The Dance Club Songs chart is a weekly chart published exclusively by Billboard in the United States. It is a national survey of the songs which are the most popular in nightclubs across the country and is compiled from reports from a national sample of disc jockeys. It was launched as the Disco Action Top 30 chart on August 28, 1976, and became the first chart by Billboard to document the popularity of dance music. Since its inception, several artists have set various records and garnered multiple achievements. In January 2017, Billboard proclaimed Madonna as the most successful artist in the history of the chart, ranking her first in their list of the 100 top all time dance artists; she also holds the record for the most number-one songs, with 46.Katy Perry holds the record for having eighteen consecutive number-one songs, an unbroken streak; her third studio album, Teenage Dream (2010), also holds the record for being the only album in the history of the chart to produce at least seven number-one songs.
The first number-one song on the Dance Club Songs chart for the issue dated August 28, 1976, was "You Should Be Dancing" by the Bee Gees; it spent five weeks atop the chart and was the group's only number-one song. The current number-one song on the Dance Club Songs chart for the issue dated September 2, 2017, is "Only Want You" by Skylar Stecker.

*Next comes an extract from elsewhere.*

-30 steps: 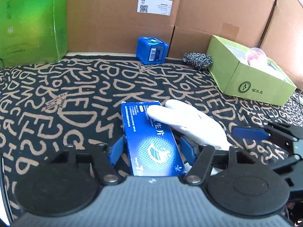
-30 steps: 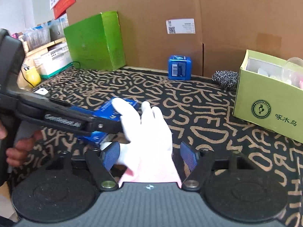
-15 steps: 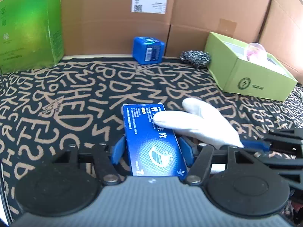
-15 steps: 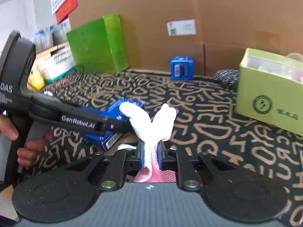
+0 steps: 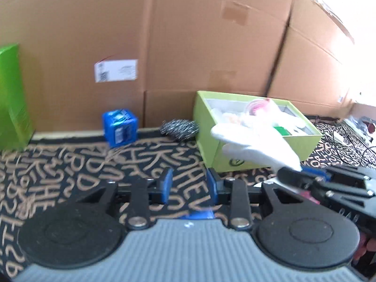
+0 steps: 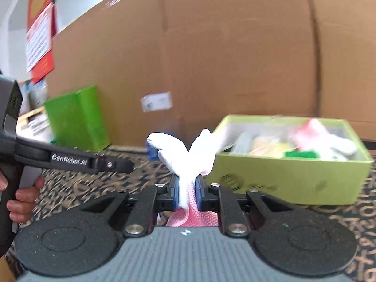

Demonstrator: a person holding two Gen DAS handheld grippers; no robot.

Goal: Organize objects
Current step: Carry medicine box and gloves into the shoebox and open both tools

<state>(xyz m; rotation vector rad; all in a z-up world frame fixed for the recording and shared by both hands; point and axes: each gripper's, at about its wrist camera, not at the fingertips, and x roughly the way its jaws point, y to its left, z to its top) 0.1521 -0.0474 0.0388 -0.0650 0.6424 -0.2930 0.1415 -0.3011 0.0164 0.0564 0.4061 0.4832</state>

Dance Club Songs has undergone several incarnations since its inception in 1974. Originally a top-ten list of tracks that garnered the largest audience response in New York City discothèques, the chart began on October 26, 1974 under the title Disco Action. The chart went on to feature playlists from various cities around the country from week to week. Billboard continued to run regional and city-specific charts throughout 1975 and 1976 until the issue dated August 28, 1976, when a thirty-position National Disco Action Top 30 premiered. This quickly expanded to forty positions, then in 1979 the chart expanded to sixty positions, then eighty, and eventually reached 100 positions from 1979 until 1981, when it was reduced to eighty again.